With Ethernet, two platforms exist to transport NVMe-oF:

  1. NVMe/RDMA over Converged Ethernet (RoCE), which uses lossless bridging to ensure a lossless Remote Direct Memory Access transport; and
  2. NVMe/TCP, which uses the ubiquitous TCP.

RoCE traditionally requires the deployment of a lossless Ethernet network at scale. As experienced with Fibre Channel over Ethernet, this process has been difficult to achieve. As a result, the usage of NVMe/RoCE has been limited to smaller, high‑end deployments or large, sophisticated cloud service providers for which having the lowest latency is important.

NVMe/TCP, on the other hand, can be used at every scale, even outside the data center -- such as for edge deployments -- with few or no changes to the network configuration. The flexibility of TCP makes NVMe/TCP the transport of choice for broad adoption and deployment of NVMe-oF.

Chart of protocol options for NVMe over Fabrics.

Until recently, both NVMe/RoCE and NVMe/TCP suffered from a lack of discovery or provisioning automation services equivalent to the Fibre Channel fabric services. This places a burden on the host and storage administrators because of the number of endpoint configuration steps and significantly limits the scalability of NVMe-oF fabrics based on these transports.

To address the lack of automation with Ethernet, the Fabrics and Multi-Domain Subsystem subgroup of NVMe Express recently completed Technical Proposal 8009 and TP 8010. These additions to the NVMe architecture define a new NVMe entity, the Centralized Discovery Controller (CDC), as well as a mechanism to automatically discover it.

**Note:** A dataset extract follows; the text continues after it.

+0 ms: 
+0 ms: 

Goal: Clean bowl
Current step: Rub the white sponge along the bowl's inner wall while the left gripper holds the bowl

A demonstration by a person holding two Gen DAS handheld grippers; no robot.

The CDC is accessible through one or more IP addresses from all NVMe hosts and subsystem storage interfaces of an NVMe-oF IP-based fabric. Each host and subsystem can discover the IP addresses of the CDC through Multicast DNSes and establish a long-term TCP connection with it, as shown in the image.

Chart of NVMe-oF IP SAN

This TCP connection is used by hosts and subsystems to register discovery information with the CDC and by the hosts to discover its accessible subsystems. Hosts can discover subsystems by querying the CDC, similar to what hosts do today when they use Fibre Channel fabrics. Furthermore, TP 8010 defines a comprehensive zoning model for the CDC that enables a SAN administrator to specify fabric access control rules. In other words, the CDC implements centralized services equivalent to the Fibre Channel fabric services. This fills one of the most significant gaps of the NVMe-oF architecture.

An administrator can implement a CDC as a centralized process or as a distributed function across the switches of an Ethernet fabric, with both implementations having multiple redundancy options. Since the CDC is accessible through its IP address, it can deploy on a single subnet or can encompass multiple networks. Theoretically, it could be located anywhere on the internet!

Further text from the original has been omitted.